Von Roman Deininger, Stuttgart

Man muss schon ganz genau hinschauen, unterhalb der Mütze, die fast über die Augen gezogen ist, und oberhalb des Schals, der noch den Mund bedeckt. Doch dann sieht man - um zwei Uhr früh in einer nassen, kalten Dezembernacht - ein Lächeln in diesem bärtigen Parkschützer-Gesicht.

Zweieinhalb Jahre halten die Gegner von Stuttgart 21 nun schon Mahnwache vor dem Stuttgarter Hauptbahnhof, 24 Stunden am Tag, sieben Tage die Woche, 52 Wochen im Jahr. "Noch haben wir die Wahl", steht auf ihrem gelben Zelt, und die gute Laune der Nachtschicht hat sicher auch damit zu tun, dass sie ihren eigenen Spruch jetzt wieder glauben.

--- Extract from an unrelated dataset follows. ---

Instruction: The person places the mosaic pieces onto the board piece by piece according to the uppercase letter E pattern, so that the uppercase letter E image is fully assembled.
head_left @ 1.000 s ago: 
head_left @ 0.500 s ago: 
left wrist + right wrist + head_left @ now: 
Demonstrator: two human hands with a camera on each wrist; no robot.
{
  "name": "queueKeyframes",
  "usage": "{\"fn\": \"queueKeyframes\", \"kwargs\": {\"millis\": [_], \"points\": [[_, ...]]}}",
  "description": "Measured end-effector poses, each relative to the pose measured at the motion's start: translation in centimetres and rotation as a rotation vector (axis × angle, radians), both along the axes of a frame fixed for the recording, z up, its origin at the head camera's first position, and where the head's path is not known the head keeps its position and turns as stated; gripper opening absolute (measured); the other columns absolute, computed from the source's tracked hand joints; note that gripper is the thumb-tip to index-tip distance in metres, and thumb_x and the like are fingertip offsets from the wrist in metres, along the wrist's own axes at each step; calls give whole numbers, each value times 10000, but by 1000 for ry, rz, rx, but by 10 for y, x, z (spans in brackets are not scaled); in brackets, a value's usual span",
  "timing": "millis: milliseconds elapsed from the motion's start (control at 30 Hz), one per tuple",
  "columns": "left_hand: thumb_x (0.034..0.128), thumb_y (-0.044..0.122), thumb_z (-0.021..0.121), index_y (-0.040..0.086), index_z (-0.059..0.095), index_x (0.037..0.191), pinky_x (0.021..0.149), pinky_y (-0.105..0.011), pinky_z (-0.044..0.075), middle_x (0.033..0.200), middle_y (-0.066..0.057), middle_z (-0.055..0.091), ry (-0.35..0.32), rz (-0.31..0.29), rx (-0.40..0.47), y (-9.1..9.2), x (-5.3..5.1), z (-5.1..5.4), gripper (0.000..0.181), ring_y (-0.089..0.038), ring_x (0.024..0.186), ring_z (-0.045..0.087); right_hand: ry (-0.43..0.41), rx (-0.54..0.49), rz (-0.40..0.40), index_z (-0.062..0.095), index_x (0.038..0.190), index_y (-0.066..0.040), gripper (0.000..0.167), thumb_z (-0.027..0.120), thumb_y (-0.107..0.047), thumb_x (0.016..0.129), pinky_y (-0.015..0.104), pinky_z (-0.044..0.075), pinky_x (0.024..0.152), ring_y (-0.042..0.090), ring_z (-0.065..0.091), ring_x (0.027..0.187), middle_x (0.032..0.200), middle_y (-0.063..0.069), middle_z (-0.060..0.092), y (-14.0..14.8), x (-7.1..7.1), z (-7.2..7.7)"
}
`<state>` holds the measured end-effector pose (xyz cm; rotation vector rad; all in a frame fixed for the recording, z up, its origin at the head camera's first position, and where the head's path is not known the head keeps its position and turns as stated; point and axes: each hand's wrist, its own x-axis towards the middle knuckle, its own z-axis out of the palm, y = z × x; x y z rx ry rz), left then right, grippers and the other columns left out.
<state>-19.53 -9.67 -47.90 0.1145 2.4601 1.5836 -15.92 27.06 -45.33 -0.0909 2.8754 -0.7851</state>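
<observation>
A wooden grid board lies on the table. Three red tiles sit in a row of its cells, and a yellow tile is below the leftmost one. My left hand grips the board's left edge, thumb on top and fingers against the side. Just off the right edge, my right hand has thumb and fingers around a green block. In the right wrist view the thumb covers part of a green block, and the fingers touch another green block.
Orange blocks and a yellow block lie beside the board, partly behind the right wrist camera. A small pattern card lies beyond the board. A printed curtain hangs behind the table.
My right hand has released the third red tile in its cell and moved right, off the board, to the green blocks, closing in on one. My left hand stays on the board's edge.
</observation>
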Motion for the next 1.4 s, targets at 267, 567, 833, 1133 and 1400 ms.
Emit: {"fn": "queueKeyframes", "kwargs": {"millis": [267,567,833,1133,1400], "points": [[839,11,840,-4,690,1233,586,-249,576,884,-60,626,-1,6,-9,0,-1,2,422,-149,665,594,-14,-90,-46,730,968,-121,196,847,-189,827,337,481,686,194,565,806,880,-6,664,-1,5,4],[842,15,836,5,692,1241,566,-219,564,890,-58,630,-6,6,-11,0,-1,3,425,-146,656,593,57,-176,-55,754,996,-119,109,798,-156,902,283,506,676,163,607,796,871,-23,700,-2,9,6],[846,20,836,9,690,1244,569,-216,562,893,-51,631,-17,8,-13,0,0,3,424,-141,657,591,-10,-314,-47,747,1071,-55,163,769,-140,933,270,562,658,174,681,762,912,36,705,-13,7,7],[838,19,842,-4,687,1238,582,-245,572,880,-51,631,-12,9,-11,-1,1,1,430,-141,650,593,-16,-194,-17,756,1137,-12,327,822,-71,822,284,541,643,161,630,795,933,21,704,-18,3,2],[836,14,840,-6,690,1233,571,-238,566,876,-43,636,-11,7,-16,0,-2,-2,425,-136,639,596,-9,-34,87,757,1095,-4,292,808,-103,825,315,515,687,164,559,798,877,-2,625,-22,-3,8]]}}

Sie glauben wieder daran, dass sie Stuttgart 21 noch verhindern können.

Am 27. November 2011 hatten viele aus der Protestbewegung diesen Glauben verloren, an jenem Tag, als sich bei der Volksabstimmung 58 Prozent der Baden-Württemberger für den Tiefbahnhof aussprachen, und sogar 53 Prozent der Stuttgarter. Es war nicht einmal knapp. Die Führungsmannschaft des Aktionsbündnisses gegen Stuttgart 21 zog sich zurück, die Teilnehmer an den "Montagsdemos" wurden weniger, Bagger rissen den Südflügel des Hauptbahnhofs ab. Die Mahnwache wirkte da bloß noch wie symbolischer Trotz.

Statt 4,5 wird der Bahnhof nun mindestens 5,6 Milliarden Euro kosten

Die Bahn durfte loslegen mit dem Bau, und den Demonstranten blieb einzig die Hoffnung, dass der Konzern sich selbst ein Bein stellen würde. Dass die Kosten des Projekts explodieren und die technischen Probleme auch. Jetzt, ein gutes Jahr nach der Volksabstimmung, ist die Bahn auf dem besten Weg, ihren Kritikern diesen Gefallen zu tun. Vor einer Woche leistete der Vorstand den Offenbarungseid: Statt 4,5 Milliarden Euro wird der Tiefbahnhof mindestens 5,6 Milliarden kosten, vielleicht sogar 6,8.

Dazu kommen in unschöner Regelmäßigkeit Scherereien bei den Arbeiten oder bei den Genehmigungen. Klar, nicht alles hat die Bahn selbst zu verantworten - in einem Interview mit der Eßlinger Zeitung beschwerte sich Vorstandschef Rüdiger Grube gerade über mangelnde Kooperation der Behörden: "Da wird man für jeden Stempel von Pontius zu Pilatus geschickt."